The British poets in Infinite Difference: Other Poetries by U.K. Women Poets, edited by Carrie Etter (Shearsman Books, 2010) are drawn from a much broader stylistic and generational range and aren’t quite as confrontational as their American cousins. They are, however, subversive enough, apparently, to have a columnist in the Times Literary Supplement huffing that he just doesn’t get it, and that in this writing there is no “shared experience.” Well, encountering experiences beyond one’s own has always been part of what reading poetry is about—and turning the page whenever it gets problematical or troubling isn’t the way forward. I don’t find the poets of Infinite Difference scary. Most are more contemplative and perhaps more cautious than those in Gurlesque, and they seem much less influenced by pop culture. Wendy Mulford speaks for many when she explains: “I do not believe my work is difficult—the difficulties in syntax and/or linguistic choices, tropes, disruption, paradox/contradiction/erasion derive from the difficulty of catching the complexity of perception and feeling-thought complex, accurately and swiftly, as these are always coming and going.” That’s to say that this formally experimental poetry is essentially resuming the unfinished task that has been central to poetry from Romanticism to Modernism: to revivify perception by critically reflecting on it.

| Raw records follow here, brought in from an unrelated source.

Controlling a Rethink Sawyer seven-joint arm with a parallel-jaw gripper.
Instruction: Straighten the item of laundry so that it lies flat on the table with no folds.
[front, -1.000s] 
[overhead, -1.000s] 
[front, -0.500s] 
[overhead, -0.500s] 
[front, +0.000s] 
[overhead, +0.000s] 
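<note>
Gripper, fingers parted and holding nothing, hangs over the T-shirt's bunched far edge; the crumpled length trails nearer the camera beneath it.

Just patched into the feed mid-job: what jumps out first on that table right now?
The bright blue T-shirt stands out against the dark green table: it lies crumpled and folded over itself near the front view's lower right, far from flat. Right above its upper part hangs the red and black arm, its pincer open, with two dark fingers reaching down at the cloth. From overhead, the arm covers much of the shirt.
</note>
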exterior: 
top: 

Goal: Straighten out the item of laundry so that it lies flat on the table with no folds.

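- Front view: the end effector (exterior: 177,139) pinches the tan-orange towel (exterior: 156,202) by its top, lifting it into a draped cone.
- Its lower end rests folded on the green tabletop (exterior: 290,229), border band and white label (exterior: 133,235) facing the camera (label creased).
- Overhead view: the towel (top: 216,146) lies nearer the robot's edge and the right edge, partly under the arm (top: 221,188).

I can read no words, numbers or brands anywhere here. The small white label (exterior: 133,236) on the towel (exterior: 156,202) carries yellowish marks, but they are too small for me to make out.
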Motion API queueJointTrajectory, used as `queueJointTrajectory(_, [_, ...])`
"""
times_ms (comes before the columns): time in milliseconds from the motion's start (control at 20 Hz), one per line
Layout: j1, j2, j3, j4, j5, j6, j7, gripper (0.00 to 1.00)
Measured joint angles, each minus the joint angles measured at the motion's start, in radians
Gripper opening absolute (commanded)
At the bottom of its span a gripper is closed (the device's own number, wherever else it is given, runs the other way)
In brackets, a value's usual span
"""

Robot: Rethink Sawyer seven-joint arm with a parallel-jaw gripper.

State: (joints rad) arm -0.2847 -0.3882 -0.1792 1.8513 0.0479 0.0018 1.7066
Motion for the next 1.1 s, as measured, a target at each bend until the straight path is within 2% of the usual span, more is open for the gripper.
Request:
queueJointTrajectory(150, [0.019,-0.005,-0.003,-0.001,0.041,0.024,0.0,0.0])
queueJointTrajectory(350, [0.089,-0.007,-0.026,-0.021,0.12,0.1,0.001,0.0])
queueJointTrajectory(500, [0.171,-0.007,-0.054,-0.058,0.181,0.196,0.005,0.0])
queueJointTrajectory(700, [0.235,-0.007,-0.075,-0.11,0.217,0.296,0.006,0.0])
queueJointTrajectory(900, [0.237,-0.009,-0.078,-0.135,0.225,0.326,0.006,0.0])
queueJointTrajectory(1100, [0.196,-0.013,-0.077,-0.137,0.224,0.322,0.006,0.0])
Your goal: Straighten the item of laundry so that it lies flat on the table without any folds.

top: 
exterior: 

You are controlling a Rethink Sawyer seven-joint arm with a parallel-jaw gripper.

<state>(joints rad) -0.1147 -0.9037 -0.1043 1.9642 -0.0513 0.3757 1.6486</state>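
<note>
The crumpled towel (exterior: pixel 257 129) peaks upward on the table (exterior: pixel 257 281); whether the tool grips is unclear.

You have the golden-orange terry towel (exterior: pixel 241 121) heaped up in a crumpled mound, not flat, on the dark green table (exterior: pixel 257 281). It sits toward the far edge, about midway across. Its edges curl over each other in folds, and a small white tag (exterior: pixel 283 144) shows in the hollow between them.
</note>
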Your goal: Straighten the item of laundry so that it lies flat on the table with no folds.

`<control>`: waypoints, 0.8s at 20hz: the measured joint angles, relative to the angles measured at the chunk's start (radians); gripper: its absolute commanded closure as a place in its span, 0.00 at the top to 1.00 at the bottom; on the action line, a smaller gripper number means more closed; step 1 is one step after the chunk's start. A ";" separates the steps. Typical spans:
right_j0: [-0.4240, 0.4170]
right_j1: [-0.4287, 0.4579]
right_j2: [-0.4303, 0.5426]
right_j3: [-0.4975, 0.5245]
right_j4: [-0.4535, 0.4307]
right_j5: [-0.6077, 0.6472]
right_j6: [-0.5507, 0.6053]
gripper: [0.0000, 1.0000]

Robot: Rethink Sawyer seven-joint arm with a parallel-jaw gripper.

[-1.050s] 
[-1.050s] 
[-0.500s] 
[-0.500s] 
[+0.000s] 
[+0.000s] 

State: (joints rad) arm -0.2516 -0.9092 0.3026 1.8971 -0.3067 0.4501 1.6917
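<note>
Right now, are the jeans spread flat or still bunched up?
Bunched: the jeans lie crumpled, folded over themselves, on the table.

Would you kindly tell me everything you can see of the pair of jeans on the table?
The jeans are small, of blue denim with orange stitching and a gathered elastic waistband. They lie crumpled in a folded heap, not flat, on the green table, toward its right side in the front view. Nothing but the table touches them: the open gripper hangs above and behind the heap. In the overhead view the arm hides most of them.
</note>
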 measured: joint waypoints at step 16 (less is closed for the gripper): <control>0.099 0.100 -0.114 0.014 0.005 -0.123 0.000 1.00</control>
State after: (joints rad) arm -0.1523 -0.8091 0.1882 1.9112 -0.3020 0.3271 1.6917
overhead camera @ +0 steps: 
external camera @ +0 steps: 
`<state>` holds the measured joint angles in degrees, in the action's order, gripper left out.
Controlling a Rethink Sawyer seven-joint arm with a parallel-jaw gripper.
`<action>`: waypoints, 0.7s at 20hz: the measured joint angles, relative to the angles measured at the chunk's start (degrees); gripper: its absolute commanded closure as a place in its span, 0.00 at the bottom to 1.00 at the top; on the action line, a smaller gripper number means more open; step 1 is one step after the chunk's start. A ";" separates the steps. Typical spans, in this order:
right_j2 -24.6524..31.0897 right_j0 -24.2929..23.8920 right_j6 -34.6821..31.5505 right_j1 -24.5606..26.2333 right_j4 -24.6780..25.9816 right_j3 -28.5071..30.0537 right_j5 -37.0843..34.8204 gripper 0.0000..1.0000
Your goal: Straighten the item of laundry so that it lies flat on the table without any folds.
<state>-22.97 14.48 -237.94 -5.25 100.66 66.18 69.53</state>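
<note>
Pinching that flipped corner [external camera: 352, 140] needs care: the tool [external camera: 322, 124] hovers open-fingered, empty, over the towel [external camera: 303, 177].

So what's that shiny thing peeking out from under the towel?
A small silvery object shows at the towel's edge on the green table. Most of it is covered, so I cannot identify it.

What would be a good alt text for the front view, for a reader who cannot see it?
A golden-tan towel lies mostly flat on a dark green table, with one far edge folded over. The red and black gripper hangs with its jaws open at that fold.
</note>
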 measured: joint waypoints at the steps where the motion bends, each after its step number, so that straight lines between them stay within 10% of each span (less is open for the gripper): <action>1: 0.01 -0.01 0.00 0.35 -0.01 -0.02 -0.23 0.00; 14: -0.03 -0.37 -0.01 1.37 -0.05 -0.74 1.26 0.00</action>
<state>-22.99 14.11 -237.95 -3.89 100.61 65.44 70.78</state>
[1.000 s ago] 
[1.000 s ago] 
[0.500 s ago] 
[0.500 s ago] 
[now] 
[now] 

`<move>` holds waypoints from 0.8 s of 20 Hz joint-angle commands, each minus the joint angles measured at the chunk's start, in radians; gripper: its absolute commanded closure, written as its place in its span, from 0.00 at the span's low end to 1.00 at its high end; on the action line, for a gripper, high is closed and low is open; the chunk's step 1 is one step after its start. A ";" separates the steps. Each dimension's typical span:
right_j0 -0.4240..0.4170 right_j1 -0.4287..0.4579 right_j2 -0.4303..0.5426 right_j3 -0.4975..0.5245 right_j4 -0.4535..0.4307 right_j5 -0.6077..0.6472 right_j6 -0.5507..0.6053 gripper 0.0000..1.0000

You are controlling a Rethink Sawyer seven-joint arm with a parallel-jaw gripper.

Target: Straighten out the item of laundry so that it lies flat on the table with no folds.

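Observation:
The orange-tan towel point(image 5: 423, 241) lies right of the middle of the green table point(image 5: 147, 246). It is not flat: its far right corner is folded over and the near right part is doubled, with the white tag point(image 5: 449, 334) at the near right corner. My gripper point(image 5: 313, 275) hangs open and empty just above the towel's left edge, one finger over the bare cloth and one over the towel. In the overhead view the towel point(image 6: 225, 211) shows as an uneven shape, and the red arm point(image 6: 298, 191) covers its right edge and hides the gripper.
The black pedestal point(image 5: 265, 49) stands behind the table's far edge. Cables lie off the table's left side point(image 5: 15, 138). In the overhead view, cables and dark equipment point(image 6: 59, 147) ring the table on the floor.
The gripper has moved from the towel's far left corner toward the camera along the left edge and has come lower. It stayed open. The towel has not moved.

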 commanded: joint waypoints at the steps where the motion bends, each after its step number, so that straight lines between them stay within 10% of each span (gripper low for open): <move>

Which brings me to my big beef with the British poetry scene: the way the term “mainstream” has been usurped by a backward-looking poetry whose aesthetic lost its freshness a century ago—imagine if mainstream contemporary art comprised reiterations of Post-Impressionist landscape painting while the traditions that stem from Cubism, abstraction, and the readymade were considered marginal. Thus Andrea Brady, one of the best poets in Infinite Difference, has described her invaluable website, Archive of the Now, as “committed to exploring non-mainstream poetry which may be excluded from similar projects.” The fact is that Brady, like Mulford and Etter and (my personal favorite) Denise Riley, the other poets in Infinite Difference, are the mainstream of British poetry. Maybe what I mean by mainstream is something like the mysterious entity that Brady simply designates as “it” in her poem “The Real and Ideal”:
It looks outside the footprint of this house
like a magic workshop, tumbling in mechanics and flash memory, toppling
on the verge of a language which hardly knows it needs it. From this mist is safe deposit
as if the bulk were still erasable,
or the scholars born by exponent
would in future fail to discriminate our values.
Everyman was a pervert, they’ll say,
his dog microchipped and neutered, and the users generally agreed in theory.
At moments like these, when the poets of Infinite Difference take on just a touch of that Gurlesque fuck-em-all mentality, they seem ready to show the world that their efforts are not marginal but central.